Begin at the line below that has "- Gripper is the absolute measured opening" and stop after the line that has "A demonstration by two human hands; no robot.". Please restate only those lines, word for word.

====================

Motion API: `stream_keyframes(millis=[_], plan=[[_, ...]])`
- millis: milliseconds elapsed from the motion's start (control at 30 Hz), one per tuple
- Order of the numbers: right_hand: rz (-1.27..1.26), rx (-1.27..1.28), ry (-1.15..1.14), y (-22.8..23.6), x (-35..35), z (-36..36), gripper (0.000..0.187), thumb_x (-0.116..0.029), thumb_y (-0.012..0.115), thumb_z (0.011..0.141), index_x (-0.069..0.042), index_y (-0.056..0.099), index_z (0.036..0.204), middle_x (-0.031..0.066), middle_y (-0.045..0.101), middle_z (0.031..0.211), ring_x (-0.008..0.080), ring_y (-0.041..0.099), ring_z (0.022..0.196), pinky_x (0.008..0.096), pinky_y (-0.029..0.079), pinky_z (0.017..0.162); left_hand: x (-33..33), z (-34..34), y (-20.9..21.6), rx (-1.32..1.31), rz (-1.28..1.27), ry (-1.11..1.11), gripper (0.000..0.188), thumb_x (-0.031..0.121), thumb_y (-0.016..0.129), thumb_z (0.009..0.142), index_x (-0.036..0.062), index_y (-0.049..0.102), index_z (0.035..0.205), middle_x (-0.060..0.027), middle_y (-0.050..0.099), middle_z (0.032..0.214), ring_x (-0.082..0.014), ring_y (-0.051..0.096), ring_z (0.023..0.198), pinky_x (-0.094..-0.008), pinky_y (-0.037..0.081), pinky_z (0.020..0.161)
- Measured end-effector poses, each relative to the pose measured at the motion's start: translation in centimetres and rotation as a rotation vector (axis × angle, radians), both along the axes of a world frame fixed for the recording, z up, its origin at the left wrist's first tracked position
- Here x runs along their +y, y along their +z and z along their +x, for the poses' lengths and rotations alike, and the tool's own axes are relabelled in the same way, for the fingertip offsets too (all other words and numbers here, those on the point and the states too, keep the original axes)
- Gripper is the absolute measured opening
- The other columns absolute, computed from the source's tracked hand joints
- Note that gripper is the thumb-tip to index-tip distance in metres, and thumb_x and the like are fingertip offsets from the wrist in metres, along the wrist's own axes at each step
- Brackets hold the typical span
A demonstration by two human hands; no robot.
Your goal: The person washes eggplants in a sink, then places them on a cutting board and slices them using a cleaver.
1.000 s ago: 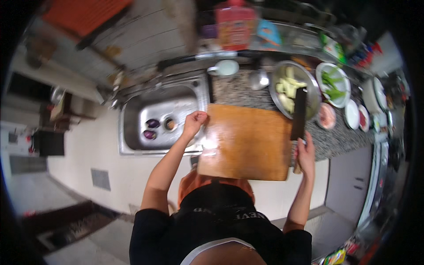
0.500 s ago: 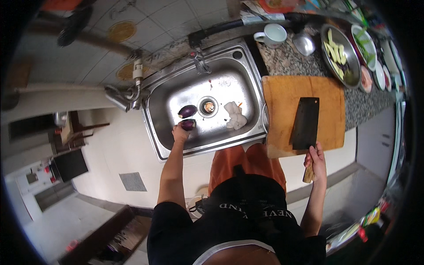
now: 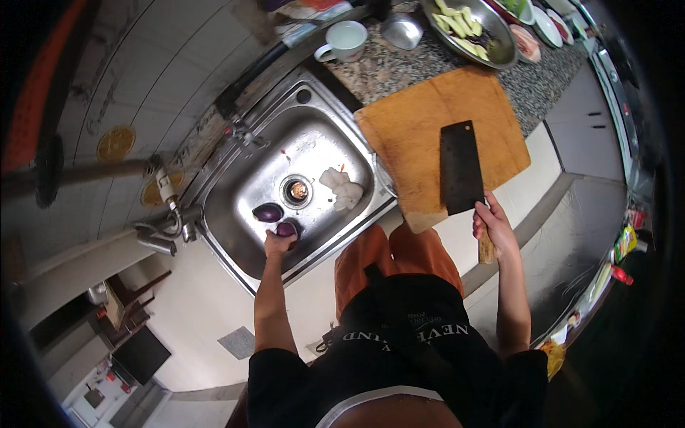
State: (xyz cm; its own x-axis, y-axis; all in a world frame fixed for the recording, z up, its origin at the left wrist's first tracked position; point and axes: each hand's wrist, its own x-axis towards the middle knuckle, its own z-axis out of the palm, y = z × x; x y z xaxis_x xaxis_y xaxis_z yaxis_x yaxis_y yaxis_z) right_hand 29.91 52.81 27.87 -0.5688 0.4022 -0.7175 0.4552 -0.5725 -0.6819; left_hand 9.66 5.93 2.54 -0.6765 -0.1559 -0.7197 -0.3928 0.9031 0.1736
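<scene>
My left hand [image 3: 277, 244] reaches into the steel sink [image 3: 230, 246], its fingers closed round a short purple eggplant piece [image 3: 287, 229]. Beside it on the sink floor lies another eggplant piece [image 3: 268, 212], left of the drain [image 3: 295, 191]. My right hand [image 3: 496, 222] grips the wooden handle of a dark cleaver [image 3: 462, 167]. The cleaver's broad blade is over the wooden cutting board [image 3: 401, 128], pointing away from me; whether it touches the wood I cannot tell. White, crumpled-looking pieces [image 3: 342, 189] rest in the sink right of the drain.
Behind the board, a metal bowl [image 3: 504, 55] holds pale cut strips. A white mug [image 3: 345, 41] and a small metal bowl [image 3: 402, 31] stand on the granite counter [image 3: 371, 78]. A faucet [image 3: 242, 135] juts over the sink's far edge. Plates [image 3: 546, 27] line the back right.
My view has turned, so the sink and board appear rotated and shifted left. My left hand keeps its hold on the eggplant piece, and the cleaver stays in my right hand over the board.
</scene>
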Motion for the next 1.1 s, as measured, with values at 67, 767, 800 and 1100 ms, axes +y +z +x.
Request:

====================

- _ANSWER BOX_
- Gripper is the absolute measured opening
- The other columns absolute, computed from the source's tracked hand joints
- Note that gripper is the thumb-tip to index-tip distance in metres, and thumb_x and the like are fingertip offsets from the wrist in metres, along the wrist's own axes at each step
- Brackets hold the typical span
A demonstration by two human hands; no robot.

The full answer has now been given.